The customer is expected to decode that id and resolve it and return an id back to us.
Example of an incoming to customer endpoint:
{
"requestId": "string",
"storeId": "string",
"scanEvent": {
"id": "MTExMS0yMjIyLTMzMzMtNDQ0NC01NTU1LTY2NjY= ",
"timestamp": "2024-04-25T13:03:14Z",
"location": "ENTRY",
"value": "string",
"channel": "OPTICAL"
}
}
Customer for example will decode that string “MTExMS0yMjIyLTMzMzMtNDQ0NC01NTU1LTY2NjY=” and do their operation against the id then return a response with an id like this for example
{
"id": "1111-2222-3333-4444-5555-6666",
"type": "SHOPPER",
"action": "ACCEPT"
}
When we send the cart to the customer ,they should expect 1111-2222-3333-4444-5555-6666 in the cart payload in authEvents.scanResult.id
{
"authEvents": [
{
"id": "string",
"timestamp": "2025-05-02T00:05:18Z",
"location": "ENTRY",
"payloadType": "FINANCIAL",
"scanResult": {
"id": "1111-2222-3333-4444-5555-6666",
"type": "SHOPPER"
}
}
]
}
Q: What should my AWS IAM policy look like to allow invoking JWO APIs?
A: This is a sample policy and you should follow your company best practices, you can get the value for the AWS resource ARN by working with the Amazon team
{
"Version": "2012-10-17",
"Statement": [
{
"Sid": "PaymentsAPIAccess",
"Effect": "Allow",
"Action": "execute-api:Invoke",
"Resource": "<AMAZON_RESOUCE_ARN>"
}
]
}
Q: What should I do if any of the items in the cart cannot be recognized in my catalog? A: Amazon Just Walk Out expects a successful response when an API payload contains the required fields as specified in the developer documentation.
While validating the payload, you should focus only on verifying the presence and format of the required fields - do not reject carts based on content validation errors (such as mismatched cart items).
If you need implementation examples, refer to sample code here
Q: What is the invoke URL for the payment service
A: See below for the region specific URL
| Region | Invocation URL |
|---|---|
| US East (N. Virginia) | https://us-east-1.payments.amazonphysicalstores.com/ |
| US West 2 (Oregon) | https://us-west-2.payments.amazonphysicalstores.com/ |
| EU (Ireland) | https://eu-west-1.payments.amazonphysicalstores.com/ |
| AP Southeast (Singapore) | https://ap-southeast-1.payments.amazonphysicalstores.com/ |
Q: What is the invoke URL for the checkout service
A: See below for the region specific URL
| Region | Invocation URL |
|---|---|
| US East (N. Virginia) | https://us-east-1.checkout.amazonphysicalstores.com/ |
| US West 2 (Oregon) | https://us-west-2.checkout.amazonphysicalstores.com/ |
Q: Does Amazon provide test environments to validate the integration?
A: Amazon offers testing capabilities for integrating customers to validate the Just WalkOut integration. The list of capabilities include:
1- Access to connectivity testing in the merchant portal for identity, ordering, loyalty and fraud and abuse 2- Access to mock testing services for payment and checkout service
For efficient and flexible API interaction, it is recommended to utilize environment variables to store API endpoints and credentials.

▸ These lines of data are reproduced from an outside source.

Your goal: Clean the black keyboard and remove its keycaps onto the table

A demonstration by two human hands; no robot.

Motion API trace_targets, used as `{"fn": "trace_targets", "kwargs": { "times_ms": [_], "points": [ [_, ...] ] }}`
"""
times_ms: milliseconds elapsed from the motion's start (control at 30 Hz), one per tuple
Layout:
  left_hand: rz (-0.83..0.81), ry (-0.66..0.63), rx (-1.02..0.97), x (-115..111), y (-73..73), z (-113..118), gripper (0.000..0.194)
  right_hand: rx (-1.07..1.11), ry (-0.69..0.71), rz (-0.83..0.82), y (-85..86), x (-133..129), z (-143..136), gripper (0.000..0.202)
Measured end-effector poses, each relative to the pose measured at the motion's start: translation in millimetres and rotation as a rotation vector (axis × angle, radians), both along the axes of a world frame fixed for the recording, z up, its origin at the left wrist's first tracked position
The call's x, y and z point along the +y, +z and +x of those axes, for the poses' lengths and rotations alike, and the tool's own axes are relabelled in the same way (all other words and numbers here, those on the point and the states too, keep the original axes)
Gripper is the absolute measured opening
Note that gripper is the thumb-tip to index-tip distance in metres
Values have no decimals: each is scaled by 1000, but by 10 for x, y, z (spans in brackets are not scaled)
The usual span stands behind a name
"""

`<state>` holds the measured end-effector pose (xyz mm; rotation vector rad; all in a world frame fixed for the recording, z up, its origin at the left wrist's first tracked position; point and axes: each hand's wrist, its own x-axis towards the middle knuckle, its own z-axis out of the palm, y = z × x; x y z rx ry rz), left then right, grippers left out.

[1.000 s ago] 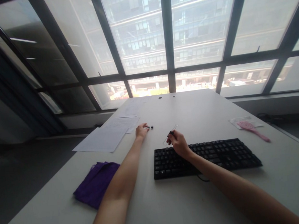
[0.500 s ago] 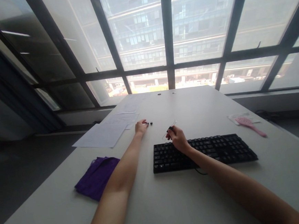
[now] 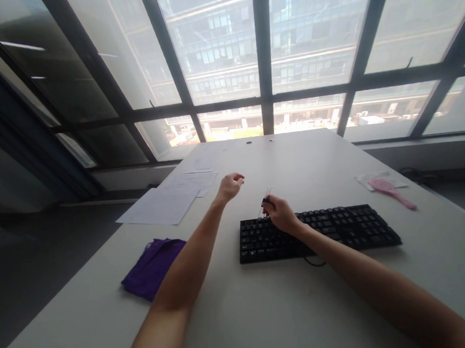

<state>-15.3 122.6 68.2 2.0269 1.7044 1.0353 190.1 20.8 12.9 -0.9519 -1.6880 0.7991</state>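
Observation:
My right hand (image 3: 280,212) is closed on a wire keycap puller (image 3: 265,200), its dark grip between thumb and fingers and thin wire loops at both ends. The lower loop is close to the top left edge of a black keyboard (image 3: 320,232); whether it touches a key cannot be made out. Farther up the table, my left hand (image 3: 231,187) has its fingers curled together, thumb near the fingertips. What lies inside its fingers, if anything, is hidden. The small black keycaps seen earlier beside it do not show now.
Left of my left hand, papers (image 3: 164,203) lie on the white table (image 3: 235,313). A folded purple cloth (image 3: 153,268) rests partly behind my left forearm. At right, a pink hairbrush (image 3: 390,192) lies on a clear plastic bag (image 3: 364,181). Windows line the far side.
My left hand has shifted slightly up and right, its fingers curling in, and the two small black keycaps have gone from sight. The puller in my right hand has turned more upright.

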Motion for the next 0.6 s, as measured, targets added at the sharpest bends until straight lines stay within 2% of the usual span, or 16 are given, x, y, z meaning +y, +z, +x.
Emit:
{"fn": "trace_targets", "kwargs": {
  "times_ms": [67, 133, 200, 300, 400, 500, 600],
  "points": [
    [-32, -108, 33, -216, 48, 191, 22, -6, 10, 7, -16, -4, -3, 16],
    [-39, -227, 81, -482, 33, 342, 25, -10, 28, 17, -14, -4, -4, 16],
    [-5, -291, 120, -753, -28, 425, 26, -21, 50, 37, -6, 1, -4, 17],
    [64, -363, 110, -1065, -174, 429, 30, -40, 53, 58, 3, 14, -9, 19],
    [133, -337, 83, -1206, -344, 370, 31, -46, 63, 53, 9, 22, -14, 18],
    [129, -347, 62, -1222, -491, 336, 22, -48, 67, 30, 21, 29, -11, 17],
    [124, -373, 66, -1199, -578, 335, 15, -51, 52, -15, 27, 40, -5, 17]
  ]
}}
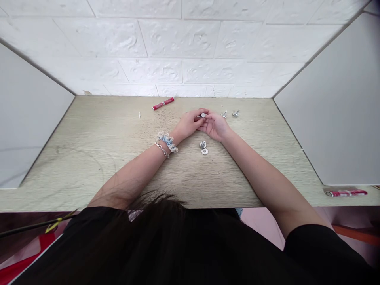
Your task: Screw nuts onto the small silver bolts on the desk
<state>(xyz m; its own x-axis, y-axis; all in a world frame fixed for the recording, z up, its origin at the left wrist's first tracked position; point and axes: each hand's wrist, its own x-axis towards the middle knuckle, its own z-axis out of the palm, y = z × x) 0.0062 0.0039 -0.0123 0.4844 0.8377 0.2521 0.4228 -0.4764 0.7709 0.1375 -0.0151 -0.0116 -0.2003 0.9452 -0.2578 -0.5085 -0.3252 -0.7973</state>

This approach allows for easy switching between development, testing, and production environments without code redeployment, significantly reducing overhead and simplifying the testing process.
Developers are encouraged to follow best practices including proper error handling, implementing retry logic, and logging API interactions for effective monitoring and debugging.
Q: I received a 500 Internal server error while doing connectivity testing for the Ordering connector that reads (Service: OrderingConnector, Status Code: 500, Request ID: 6a477d11-e05f-4af0-984d-21a504cdfac3) (SDK Attempt Count: 3)
A: 500 error can be a result of an exception thrown by the processing function on the API. This can be a result of an un-handled exception. Another possible reason is a missing permission on the API GW to Lambda. This could be addressed by following the steps here
Q: I received a 404 error when doing connectivity testing for ordering connector. No method found matching route v1/order/purchases for http method POST.
A: The error is generated if the URL onboarded to the Amazon system has the correct URI structure. Please ensure the value provided matches the correct URI.
Q: I received the following error when executing a call to the Amazon Catalog API. An error occurred: AccessDenied: User: arn:aws:sts::xxxxxxxx:assumed-role/Role-A/upload_catalog is not authorized to perform: sts:AssumeRole on resource: arn:aws:iam::xxxxxxxx:role/Role-B
A: This error is generated when the role used to call the API, Role-A is assuming another role, Role-B and Role-B does not have the trust policy to allow Role-A to assume Role-B. To fix this issue you will need to update the trust policy for Role-B to allow Role-A to assue is. For full AWS documentation see here
Q: I am seeing a 400 error on the identity connector connectivity testing. HttpStatus Code: 400 Connector Response: invalid store ID ( Service: IdentityConnector, Status Code:400
A: This error is due to a response generated by the function responding to the API and likely performing a store id validation before responding to the API and the store id in the payload not matching expected value. Consult the external id value to confirm the value you will receive for the store id available in the merchant portal under store details.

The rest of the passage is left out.